—Comment vous n'avez plus de bâtiments! dit Penelon. Eh bien, vous en ferez construire d'autres, nous attendrons. Dieu merci, nous savons ce que c'est que de bourlinguer.
—Je n'ai plus d'argent pour faire construire des bâtiments, Penelon, dit l'armateur avec un triste sourire, je ne puis donc pas accepter votre offre, toute obligeante qu'elle est.
—Eh bien, si vous n'avez pas d'argent il ne faut pas nous payer; alors, nous ferons comme a fait ce pauvre Pharaon, nous courrons à sec, voilà tout!
—Assez, assez, mes amis, dit Morrel étouffant d'émotion; allez, je vous en prie. Nous nous retrouverons dans un temps meilleur. Emmanuel, ajouta l'armateur, accompagnez-les, et veillez à ce que mes désirs soient accomplis.
—Au moins c'est au revoir, n'est-ce pas, monsieur Morrel? dit Penelon.
—Oui, mes amis, je l'espère, au moins; allez.»
Et il fit un signe à Coclès, qui marcha devant. Les marins suivirent le caissier, et Emmanuel suivit les marins.
«Maintenant, dit l'armateur à sa femme et à sa fille, laissez-moi seul un instant; j'ai à causer avec monsieur.»
Et il indiqua des yeux le mandataire de la maison Thomson et French, qui était resté debout et immobile dans son coin pendant toute cette scène, à laquelle il n'avait pris part que par les quelques mots que nous avons rapportés.

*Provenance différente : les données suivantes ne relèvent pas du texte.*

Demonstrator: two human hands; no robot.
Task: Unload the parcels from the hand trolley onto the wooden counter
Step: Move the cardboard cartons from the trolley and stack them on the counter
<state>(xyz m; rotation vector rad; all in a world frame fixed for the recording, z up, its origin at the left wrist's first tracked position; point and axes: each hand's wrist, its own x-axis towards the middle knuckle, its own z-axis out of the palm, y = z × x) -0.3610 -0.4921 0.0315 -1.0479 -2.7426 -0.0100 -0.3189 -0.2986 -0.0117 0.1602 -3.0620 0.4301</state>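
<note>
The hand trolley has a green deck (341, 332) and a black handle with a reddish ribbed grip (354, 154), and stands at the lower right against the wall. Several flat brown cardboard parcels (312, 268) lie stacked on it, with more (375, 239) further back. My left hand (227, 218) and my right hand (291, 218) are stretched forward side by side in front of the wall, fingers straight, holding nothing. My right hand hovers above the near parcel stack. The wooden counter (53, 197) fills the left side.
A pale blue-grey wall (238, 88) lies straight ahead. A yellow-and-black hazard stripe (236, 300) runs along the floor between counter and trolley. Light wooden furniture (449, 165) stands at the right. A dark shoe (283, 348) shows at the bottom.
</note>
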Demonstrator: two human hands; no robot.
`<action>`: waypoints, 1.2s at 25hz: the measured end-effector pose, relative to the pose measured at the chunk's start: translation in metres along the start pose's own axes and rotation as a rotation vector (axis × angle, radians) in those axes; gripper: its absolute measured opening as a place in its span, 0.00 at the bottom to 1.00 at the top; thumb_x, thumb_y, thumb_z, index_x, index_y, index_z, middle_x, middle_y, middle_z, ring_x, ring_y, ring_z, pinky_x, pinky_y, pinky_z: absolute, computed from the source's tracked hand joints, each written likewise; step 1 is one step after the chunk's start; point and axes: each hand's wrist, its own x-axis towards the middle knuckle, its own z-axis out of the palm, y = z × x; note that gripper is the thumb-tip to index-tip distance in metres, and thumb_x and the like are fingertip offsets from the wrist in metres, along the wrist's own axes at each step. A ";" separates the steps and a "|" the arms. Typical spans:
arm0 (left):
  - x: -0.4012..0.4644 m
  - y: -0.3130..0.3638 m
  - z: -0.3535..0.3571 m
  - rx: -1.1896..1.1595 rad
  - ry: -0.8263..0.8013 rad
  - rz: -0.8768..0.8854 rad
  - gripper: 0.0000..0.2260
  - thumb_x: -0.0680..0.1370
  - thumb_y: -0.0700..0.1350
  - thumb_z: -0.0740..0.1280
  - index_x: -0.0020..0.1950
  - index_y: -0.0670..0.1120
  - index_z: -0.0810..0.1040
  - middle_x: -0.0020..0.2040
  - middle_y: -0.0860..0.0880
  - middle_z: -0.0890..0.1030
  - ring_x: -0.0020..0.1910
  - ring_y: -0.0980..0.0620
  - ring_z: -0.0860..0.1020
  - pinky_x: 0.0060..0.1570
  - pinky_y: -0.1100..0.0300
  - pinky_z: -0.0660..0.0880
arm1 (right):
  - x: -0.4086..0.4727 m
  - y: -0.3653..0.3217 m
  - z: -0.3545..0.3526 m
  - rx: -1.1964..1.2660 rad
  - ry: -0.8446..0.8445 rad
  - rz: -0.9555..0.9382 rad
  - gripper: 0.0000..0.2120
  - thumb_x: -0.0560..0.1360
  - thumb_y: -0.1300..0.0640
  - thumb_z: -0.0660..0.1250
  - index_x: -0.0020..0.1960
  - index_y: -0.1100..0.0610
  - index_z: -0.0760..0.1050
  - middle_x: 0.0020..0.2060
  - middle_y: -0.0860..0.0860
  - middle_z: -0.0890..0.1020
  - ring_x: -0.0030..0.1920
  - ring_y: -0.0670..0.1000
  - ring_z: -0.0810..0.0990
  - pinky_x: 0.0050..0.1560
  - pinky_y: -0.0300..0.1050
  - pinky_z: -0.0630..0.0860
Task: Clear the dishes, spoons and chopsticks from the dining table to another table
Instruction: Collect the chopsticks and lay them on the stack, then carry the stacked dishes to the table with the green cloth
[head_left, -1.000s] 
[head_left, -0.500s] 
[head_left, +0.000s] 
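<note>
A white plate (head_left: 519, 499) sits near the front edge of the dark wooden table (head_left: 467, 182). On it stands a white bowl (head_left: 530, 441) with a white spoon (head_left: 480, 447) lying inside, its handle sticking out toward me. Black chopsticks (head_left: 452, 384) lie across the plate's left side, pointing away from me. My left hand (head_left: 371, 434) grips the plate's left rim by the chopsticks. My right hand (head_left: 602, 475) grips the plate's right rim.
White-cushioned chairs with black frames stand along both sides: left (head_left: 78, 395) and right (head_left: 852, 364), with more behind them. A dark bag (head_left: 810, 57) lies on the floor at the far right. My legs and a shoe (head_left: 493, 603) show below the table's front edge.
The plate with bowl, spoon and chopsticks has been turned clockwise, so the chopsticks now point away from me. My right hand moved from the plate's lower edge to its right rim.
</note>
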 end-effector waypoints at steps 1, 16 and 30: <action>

Les deux femmes levèrent les yeux sur l'étranger qu'elles avaient complètement oublié, et se retirèrent; mais, en se retirant, la jeune fille lança à cet homme un coup d'œil sublime de supplication, auquel il répondit par un sourire qu'un froid observateur eût été étonné de voir éclore sur ce visage de glace. Les deux hommes restèrent seuls.
«Eh bien, monsieur, dit Morrel en se laissant retomber sur son fauteuil, vous avez tout vu, tout entendu, et je n'ai plus rien à vous apprendre.